Grand-papa, qui était par ailleurs mon complice pour m'aider à réparer mes multiples bêtises, était vraiment très indulgent à mon égard. Il ne savait qu'inventer pour me rendre heureuse et m'emmenait partout avec lui. Au hasard de ses courses dans Paris, je découvrais des librairies à l'odeur ennivrante ou les épiceries aux mille parfums orientaux de la rue Cadet. Nous prenions le métro, montions, descendions les escaliers, trottions de Trocadéro à Montparnasse, inlassablement. Grand-papa, mains croisées dans le dos, allait devant, et moi je suivais derrière, regardant partout et m'imprégnant des multiples visages de Paris.
Un jour nous faisions ensemble des courses au Monoprix, quand, à force de fureter à droite et à gauche, je perdis mon grand-père de vue. Je n'étais pas très inquiète et m'adressai à une vendeuse pour expliquer la situation. En sa compagnie, je patientai un bon moment,étonnée que Grand-papa mette si longtemps à revenir me chercher. Et pour cause... marchant droit devant à son habitude, il ne s'aperçut de mon absence qu'une fois arrivé à la maison ! Plus que tout, je fus mortifiée d'apprendre qu'il avait mis dix bonnes minutes avant de se rendre compte que je n'étais pas derrière lui !
Cinéma
Le jeudi après-midi, le cinéma de notre bourgade de banlieue offrait un programme pour les enfants. Les séances étaient conviviales et, le plus souvent, nos parents nous laissaient entrer seuls et venaient nous chercher à la fin du film. Nous étions très fiers d'être ainsi considérés comme des grands ! Notre seul regret était de ne pas être munis d'un peu d'argent pour pouvoir nous offrir un esquimau à l'entracte. Mais la séance de cinéma en elle-même était déjà un beau cadeau, il ne fallait pas abuser et nous le comprenions fort bien. D'ailleurs peu d'enfants avaient droit à l'esquimau.

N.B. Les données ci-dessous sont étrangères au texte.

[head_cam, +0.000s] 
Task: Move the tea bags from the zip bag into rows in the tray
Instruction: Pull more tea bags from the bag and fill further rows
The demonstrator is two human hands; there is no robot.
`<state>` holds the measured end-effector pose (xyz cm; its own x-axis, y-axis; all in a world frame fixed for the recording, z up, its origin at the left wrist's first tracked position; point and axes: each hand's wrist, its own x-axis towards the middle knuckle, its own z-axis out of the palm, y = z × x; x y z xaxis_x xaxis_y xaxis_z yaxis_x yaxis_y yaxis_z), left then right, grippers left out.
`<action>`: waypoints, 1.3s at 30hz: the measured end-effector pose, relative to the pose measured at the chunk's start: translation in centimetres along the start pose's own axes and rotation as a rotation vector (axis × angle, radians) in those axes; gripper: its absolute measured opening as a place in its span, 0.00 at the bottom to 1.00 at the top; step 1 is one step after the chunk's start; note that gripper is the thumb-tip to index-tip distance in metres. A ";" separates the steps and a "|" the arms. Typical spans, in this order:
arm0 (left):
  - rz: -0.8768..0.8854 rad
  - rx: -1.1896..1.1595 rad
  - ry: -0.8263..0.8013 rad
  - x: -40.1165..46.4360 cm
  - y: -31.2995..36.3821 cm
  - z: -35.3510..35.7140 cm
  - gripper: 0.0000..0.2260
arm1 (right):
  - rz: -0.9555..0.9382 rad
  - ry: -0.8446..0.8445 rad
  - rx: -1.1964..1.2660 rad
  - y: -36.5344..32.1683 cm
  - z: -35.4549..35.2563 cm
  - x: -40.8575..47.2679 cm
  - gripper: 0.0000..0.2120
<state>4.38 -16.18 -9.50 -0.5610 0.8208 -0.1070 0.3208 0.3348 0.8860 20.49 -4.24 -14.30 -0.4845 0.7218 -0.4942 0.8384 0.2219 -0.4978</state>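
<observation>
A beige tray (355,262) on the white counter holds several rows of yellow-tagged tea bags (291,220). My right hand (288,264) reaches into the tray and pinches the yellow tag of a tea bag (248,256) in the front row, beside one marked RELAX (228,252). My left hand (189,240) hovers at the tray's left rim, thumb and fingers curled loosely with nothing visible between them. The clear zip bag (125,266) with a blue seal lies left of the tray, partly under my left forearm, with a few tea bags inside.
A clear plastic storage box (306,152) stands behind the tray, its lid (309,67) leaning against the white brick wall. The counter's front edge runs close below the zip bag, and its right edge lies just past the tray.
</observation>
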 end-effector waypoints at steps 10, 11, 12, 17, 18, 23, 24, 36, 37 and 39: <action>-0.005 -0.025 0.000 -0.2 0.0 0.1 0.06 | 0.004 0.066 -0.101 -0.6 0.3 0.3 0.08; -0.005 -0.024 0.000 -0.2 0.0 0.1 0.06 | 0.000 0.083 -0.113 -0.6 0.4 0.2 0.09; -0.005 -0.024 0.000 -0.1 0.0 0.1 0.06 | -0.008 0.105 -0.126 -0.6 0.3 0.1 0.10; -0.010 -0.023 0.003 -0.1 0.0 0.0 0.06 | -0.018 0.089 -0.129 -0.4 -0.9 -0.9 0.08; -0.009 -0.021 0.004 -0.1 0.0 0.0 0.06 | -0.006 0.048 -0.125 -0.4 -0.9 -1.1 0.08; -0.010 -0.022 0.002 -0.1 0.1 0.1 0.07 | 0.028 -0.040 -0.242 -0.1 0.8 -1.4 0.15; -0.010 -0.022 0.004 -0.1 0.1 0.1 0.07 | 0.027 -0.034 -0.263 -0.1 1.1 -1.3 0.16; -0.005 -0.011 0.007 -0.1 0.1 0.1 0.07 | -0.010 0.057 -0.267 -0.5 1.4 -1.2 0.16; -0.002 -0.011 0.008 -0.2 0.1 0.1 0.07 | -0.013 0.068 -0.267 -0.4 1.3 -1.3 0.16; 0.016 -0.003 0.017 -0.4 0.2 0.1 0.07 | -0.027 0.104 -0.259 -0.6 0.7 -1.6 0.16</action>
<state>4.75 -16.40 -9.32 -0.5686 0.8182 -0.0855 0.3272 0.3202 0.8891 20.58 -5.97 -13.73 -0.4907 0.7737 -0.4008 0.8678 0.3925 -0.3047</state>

De jeudi en jeudi, j'eus l'occasion de voir un bon nombre de films, dont certains excellents comme "Le Ballon rouge", "Crin Blanc" ou "l'Auberge du septième bonheur". Pour ce dernier, maman ignorait sans doute combien il pouvait heurter une jeune sensibilité, car elle ne m'aurait pas laissée le voir, elle qui me refusa Sissi "parce que c'est une histoire triste". Des années après, je lui reprochais encore cette interdiction, dont aucune de mes camarades de classe n'avait été frappée. Romy Schneider était sur toutes les lèvres et je ne l'avais pas vue dans ses sompteuses robes à crinoline !
Pour Bambi, très triste pour le coup, Maman avait tenu à m'accompagner et elle eut raison. Je pleurai au moment de la mort de la mère de Bambi et fourrai ma menotte dans la chaude main de ma maman bien vivante. Plus tard nous allâmes voir Cendrillon en famille, car la sortie d'un Walt Disney était un véritable événement !
D'autres fois j'allais au cinéma le dimanche après-midi avec ma grand-mère, à la salle paroissiale de son église du 15ème arrondissement. C'est là que je vis "Mon Oncle" de Tati, qui m'enchanta, et aussi "Le Triporteur" avec Darry Cowle. Avec Grand-Maman non plus, il n'y avait pas d'esquimau à l'entracte, mais un bon goûter nous attendait au retour à la maison, clôturant une après-midi de plaisir.